Lire un premier roman, c’est accepter de s’aventurer en terre inconnue. Avec L’entroubli de Thibault Daelman, le pari est d’emblée attirant, ne serait-ce que par ce titre emprunté à Villon. Dès les premières pages, on comprend que ce territoire sera celui d’une voix à retenir : brute, vibrante, intensément sincère.

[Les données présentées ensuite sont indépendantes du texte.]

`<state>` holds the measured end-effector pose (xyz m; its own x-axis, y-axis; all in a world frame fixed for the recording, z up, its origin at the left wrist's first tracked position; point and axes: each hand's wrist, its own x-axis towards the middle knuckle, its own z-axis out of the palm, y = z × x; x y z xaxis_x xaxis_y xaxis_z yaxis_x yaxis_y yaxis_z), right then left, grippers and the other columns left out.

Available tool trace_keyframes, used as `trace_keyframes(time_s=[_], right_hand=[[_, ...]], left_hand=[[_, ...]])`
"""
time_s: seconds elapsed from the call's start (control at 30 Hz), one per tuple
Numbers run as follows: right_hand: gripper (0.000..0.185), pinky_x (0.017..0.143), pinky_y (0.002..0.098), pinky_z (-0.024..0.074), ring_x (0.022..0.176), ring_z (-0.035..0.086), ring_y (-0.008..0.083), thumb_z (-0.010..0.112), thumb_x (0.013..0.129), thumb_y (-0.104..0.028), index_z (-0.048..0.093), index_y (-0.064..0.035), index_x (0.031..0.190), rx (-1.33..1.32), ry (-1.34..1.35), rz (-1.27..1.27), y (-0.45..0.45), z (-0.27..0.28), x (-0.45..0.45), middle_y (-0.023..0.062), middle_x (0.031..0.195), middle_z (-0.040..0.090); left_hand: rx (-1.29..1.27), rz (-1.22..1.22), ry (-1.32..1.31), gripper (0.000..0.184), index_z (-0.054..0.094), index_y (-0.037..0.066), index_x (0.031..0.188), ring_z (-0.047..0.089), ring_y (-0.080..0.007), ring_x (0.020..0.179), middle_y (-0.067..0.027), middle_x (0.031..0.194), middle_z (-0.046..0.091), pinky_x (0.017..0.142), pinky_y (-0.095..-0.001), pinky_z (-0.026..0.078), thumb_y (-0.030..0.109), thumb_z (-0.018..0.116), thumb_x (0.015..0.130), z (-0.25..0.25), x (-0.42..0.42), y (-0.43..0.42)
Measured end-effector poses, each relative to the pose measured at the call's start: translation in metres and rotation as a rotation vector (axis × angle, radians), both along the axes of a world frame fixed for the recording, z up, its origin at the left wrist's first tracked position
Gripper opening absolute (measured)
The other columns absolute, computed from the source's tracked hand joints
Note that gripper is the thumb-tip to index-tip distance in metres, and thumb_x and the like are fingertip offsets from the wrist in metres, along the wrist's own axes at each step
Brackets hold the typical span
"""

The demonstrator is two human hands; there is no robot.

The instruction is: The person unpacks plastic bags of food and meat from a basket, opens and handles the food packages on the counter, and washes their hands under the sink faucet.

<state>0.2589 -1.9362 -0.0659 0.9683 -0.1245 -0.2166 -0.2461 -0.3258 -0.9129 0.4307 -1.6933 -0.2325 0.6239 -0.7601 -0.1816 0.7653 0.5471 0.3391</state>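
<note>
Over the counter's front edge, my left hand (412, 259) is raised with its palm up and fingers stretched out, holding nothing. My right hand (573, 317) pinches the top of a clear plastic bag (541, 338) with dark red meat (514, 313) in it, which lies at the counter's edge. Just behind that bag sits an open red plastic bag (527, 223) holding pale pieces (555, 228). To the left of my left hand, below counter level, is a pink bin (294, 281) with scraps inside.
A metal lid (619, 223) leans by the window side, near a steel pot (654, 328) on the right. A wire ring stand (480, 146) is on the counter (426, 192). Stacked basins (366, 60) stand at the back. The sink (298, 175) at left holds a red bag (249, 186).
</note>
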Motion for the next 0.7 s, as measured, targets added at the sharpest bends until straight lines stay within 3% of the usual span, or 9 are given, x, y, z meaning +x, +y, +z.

Le narrateur revient sur son enfance dans un petit appartement près de Paris, serré entre quatre frères, une mère débordante d’amour mais prompte à la colère, et un père mutique rongé par l’alcool. Rien n’est enjolivé. L’auteur choisit une langue directe, sans fard, comme un bouclier contre le chaos familial. C’est dans ce contexte heurté que surgit à 14 ans la révélation : devant un ordinateur offert par une tante, l’adolescent comprend que le verbe peut relever, reconstruire, ouvrir une brèche dans un monde où il ne trouve pas sa place. Écrire devient souffle, appui, possibilité d’un avenir.
Le roman se déploie par fragments, éclats de mémoire saisis au vol, presque palpables. Ces instantanés d’une vie cabossée composent une mosaïque sensible où chaque image semble affleurer au plus près de la peau. De cette langue qui s’ébroue naît une intensité fiévreuse : une énergie continue traverse le texte, comme une pulsation intérieure. Souple, dense, rythmée, l’écriture épouse les émotions, les rend immédiates, leur donne corps.
Dans ces pages, l’enfance apparaît fragile, les liens familiaux d’une complexité profonde, mais toujours traités avec une grande délicatesse. L’entroubli est un récit incarné, charnel, où les mots deviennent refuge et manière d’être au monde. Un premier roman vibrant, d’une maturité étonnante, à découvrir sans hésiter.